» **Data below**
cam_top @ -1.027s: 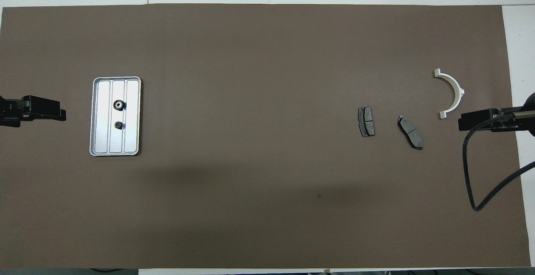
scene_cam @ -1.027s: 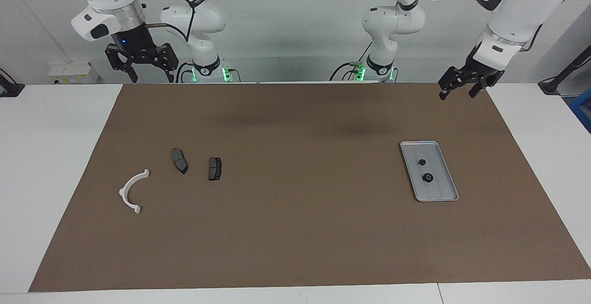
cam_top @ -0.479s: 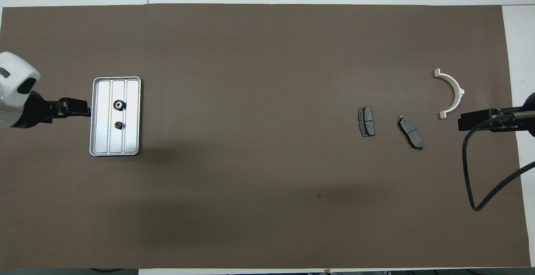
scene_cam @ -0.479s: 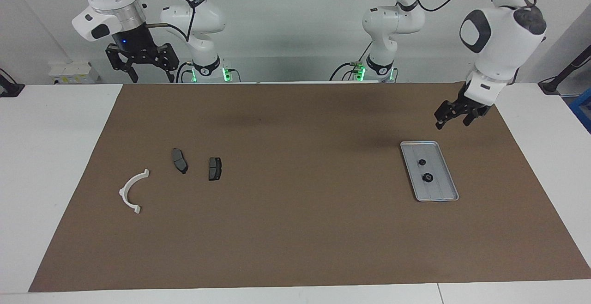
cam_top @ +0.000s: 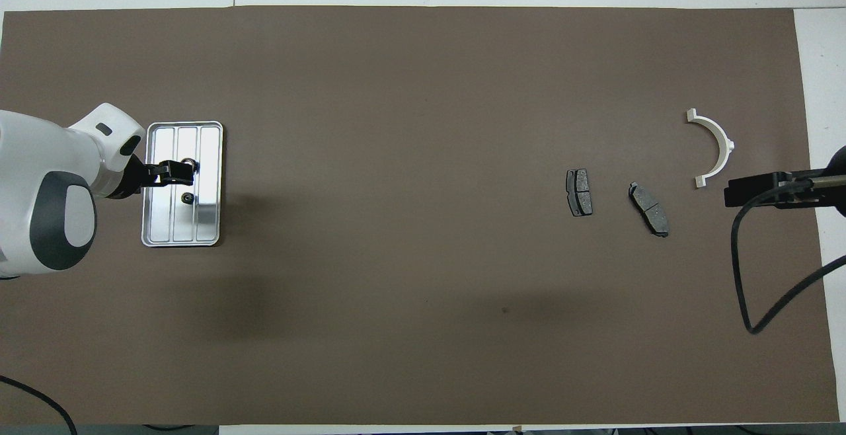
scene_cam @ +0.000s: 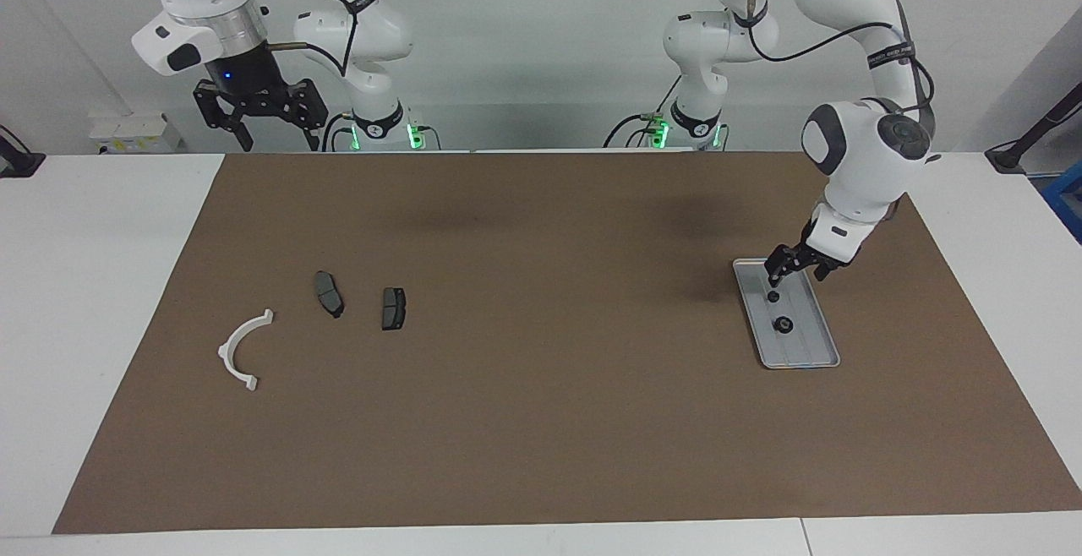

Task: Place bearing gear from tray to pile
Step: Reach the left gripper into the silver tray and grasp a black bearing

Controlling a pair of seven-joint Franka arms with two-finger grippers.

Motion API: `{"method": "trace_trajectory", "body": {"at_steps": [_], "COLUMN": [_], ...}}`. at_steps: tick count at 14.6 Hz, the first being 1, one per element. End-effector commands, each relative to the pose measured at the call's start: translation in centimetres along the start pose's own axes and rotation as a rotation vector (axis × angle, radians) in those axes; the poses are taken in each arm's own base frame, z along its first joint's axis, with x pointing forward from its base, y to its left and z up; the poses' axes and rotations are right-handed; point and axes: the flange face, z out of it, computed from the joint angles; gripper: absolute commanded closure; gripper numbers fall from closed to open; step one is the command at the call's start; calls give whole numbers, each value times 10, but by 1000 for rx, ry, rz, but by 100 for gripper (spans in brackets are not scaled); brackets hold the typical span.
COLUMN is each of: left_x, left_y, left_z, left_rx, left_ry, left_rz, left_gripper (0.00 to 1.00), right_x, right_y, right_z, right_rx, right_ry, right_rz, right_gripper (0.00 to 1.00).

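A: Where are the bearing gears?

B: Both in the tray point(scene_cam: 801, 355), at the left arm's end of the surface point(scene_cam: 541, 421). The tray lies on the brown mat point(scene_cam: 549, 455), long side running toward the robots. The larger gear point(scene_cam: 784, 325) sits near the tray's middle; the smaller gear point(scene_cam: 773, 296) sits nearer the robots, toward the tray's robot-side edge.

A: And the left claw?

B: The left claw point(scene_cam: 795, 269) hangs over the tray's robot-side end, tips pointing down, just above the smaller gear. In the facing view the tips stand clear of it, no contact. In the overhead view the left claw point(cam_top: 173, 171) covers the spot of the larger gear, but it is raised there, so I read contact from the facing view. Fingers point(scene_cam: 774, 270) stand apart, a moderate gap, holding nothing.

A: Right claw?

B: The right claw point(scene_cam: 260, 117) waits high by the robot-side edge of the surface, at the right arm's end. Fingers spread wide, empty.

A: The pile?

B: At the right arm's end of the mat. The white half-ring bracket point(scene_cam: 244, 348) lies closest to that end's edge. Two dark brake pads point(scene_cam: 329, 294) point(scene_cam: 393, 307) lie beside it, toward the surface's middle, none touching. Well apart from the tray.
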Motion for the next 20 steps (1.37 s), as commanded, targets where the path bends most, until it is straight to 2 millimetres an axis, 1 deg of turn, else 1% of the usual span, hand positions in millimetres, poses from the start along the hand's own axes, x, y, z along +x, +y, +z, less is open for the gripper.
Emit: {"method": "trace_trajectory", "body": {"at_steps": [1,2,3,6,7,10,12,13,15,17,19,20], "left_x": [0,-1,-3,-12,-13,-18,-18,-18,-21,-20,-21,-20], "left_y": [-7,-9,-8,-9,-9,-9,-7,-6,-7,-7,-7,-8], "left_z": [21,28,31,38,40,50,50,51,53,53,53,53], "left_rx": [15,16,16,16,16,17,17,17,17,17,17,17], "left_ry": [-6,-12,-17,-32,-32,-29,-29,-31,-35,-32,-31,-23], "left_rz": [-3,-5,-4,-5,-3,-4,-7,-7,-1,1,1,-1], "left_gripper": [5,5,5,9,9,9,9,10,12,20,31,33], "right_x": [-6,-8,-10,-10,-10,-11,-12,-12,-6,3,19,29], "right_y": [-1,3,5,1,4,2,1,1,0,-2,-16,-17], "right_z": [-8,-14,-18,-19,-18,-16,-12,-6,16,48,82,99], "right_rx": [24,26,26,25,27,27,27,27,26,27,28,28], "right_ry": [14,26,32,34,32,29,23,14,0,24,4,-4], "right_rz": [-23,-16,-15,-22,-19,-19,-20,-19,-12,-9,16,47], "right_gripper": [0,0,0,0,0,0,0,0,1,3,4,4]}}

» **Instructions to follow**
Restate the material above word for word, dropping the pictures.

» **Written answer**
cam_top @ -1.027s: 
scene_cam @ -1.027s: 
cam_top @ -0.479s: 
scene_cam @ -0.479s: 
cam_top @ +0.000s: 
scene_cam @ +0.000s: 

Task: Place bearing gear from tray to pile
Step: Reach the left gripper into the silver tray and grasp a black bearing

Controlling a pair of seven-joint Franka arms with two-finger grippers.

Motion API: `{"method": "trace_trajectory", "body": {"at_steps": [_], "COLUMN": [_], ...}}`. at_steps: tick count at 14.6 Hz, the first being 1, one per element. End-effector commands, each relative to the pose measured at the call's start: translation in centimetres along the start pose's own axes and rotation as a rotation vector (axis × angle, radians) in those axes; the poses are taken in each arm's own base frame, z along its first joint's axis, with x pointing forward from its base, y to its left and z up; the poses' axes and rotations are right-handed; point and axes: the flange face, z out of it, computed from the joint angles; gripper: absolute commanded closure; gripper numbers fall from closed to open; step one is the command at the call's start; calls give whole numbers, each value times 10, but by 1000 for rx, ry, rz, but by 100 for gripper (spans in brackets are not scaled); brackets hold the typical span.
COLUMN is each of: left_x, left_y, left_z, left_rx, left_ry, left_rz, left_gripper (0.00 to 1.00), right_x, right_y, right_z, right_rx, right_ry, right_rz, right_gripper (0.00 to 1.00).

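A: Where are the bearing gears?

B: Both in the tray point(scene_cam: 801, 355), at the left arm's end of the surface point(scene_cam: 541, 421). The tray lies on the brown mat point(scene_cam: 549, 455), long side running toward the robots. The larger gear point(scene_cam: 784, 325) sits near the tray's middle; the smaller gear point(scene_cam: 773, 296) sits nearer the robots, toward the tray's robot-side edge.

A: And the left claw?

B: The left claw point(scene_cam: 795, 269) hangs over the tray's robot-side end, tips pointing down, just above the smaller gear. In the facing view the tips stand clear of it, no contact. In the overhead view the left claw point(cam_top: 173, 171) covers the spot of the larger gear, but it is raised there, so I read contact from the facing view. Fingers point(scene_cam: 774, 270) stand apart, a moderate gap, holding nothing.

A: Right claw?

B: The right claw point(scene_cam: 260, 117) waits high by the robot-side edge of the surface, at the right arm's end. Fingers spread wide, empty.

A: The pile?

B: At the right arm's end of the mat. The white half-ring bracket point(scene_cam: 244, 348) lies closest to that end's edge. Two dark brake pads point(scene_cam: 329, 294) point(scene_cam: 393, 307) lie beside it, toward the surface's middle, none touching. Well apart from the tray.
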Motion for the next 20 steps (1.37 s), as commanded, targets where the path bends most, until it is straight to 2 millimetres an axis, 1 deg of turn, else 1% of the usual span, hand positions in millimetres, poses from the start along the hand's own axes, x, y, z along +x, +y, +z, less is open for the gripper.
Emit: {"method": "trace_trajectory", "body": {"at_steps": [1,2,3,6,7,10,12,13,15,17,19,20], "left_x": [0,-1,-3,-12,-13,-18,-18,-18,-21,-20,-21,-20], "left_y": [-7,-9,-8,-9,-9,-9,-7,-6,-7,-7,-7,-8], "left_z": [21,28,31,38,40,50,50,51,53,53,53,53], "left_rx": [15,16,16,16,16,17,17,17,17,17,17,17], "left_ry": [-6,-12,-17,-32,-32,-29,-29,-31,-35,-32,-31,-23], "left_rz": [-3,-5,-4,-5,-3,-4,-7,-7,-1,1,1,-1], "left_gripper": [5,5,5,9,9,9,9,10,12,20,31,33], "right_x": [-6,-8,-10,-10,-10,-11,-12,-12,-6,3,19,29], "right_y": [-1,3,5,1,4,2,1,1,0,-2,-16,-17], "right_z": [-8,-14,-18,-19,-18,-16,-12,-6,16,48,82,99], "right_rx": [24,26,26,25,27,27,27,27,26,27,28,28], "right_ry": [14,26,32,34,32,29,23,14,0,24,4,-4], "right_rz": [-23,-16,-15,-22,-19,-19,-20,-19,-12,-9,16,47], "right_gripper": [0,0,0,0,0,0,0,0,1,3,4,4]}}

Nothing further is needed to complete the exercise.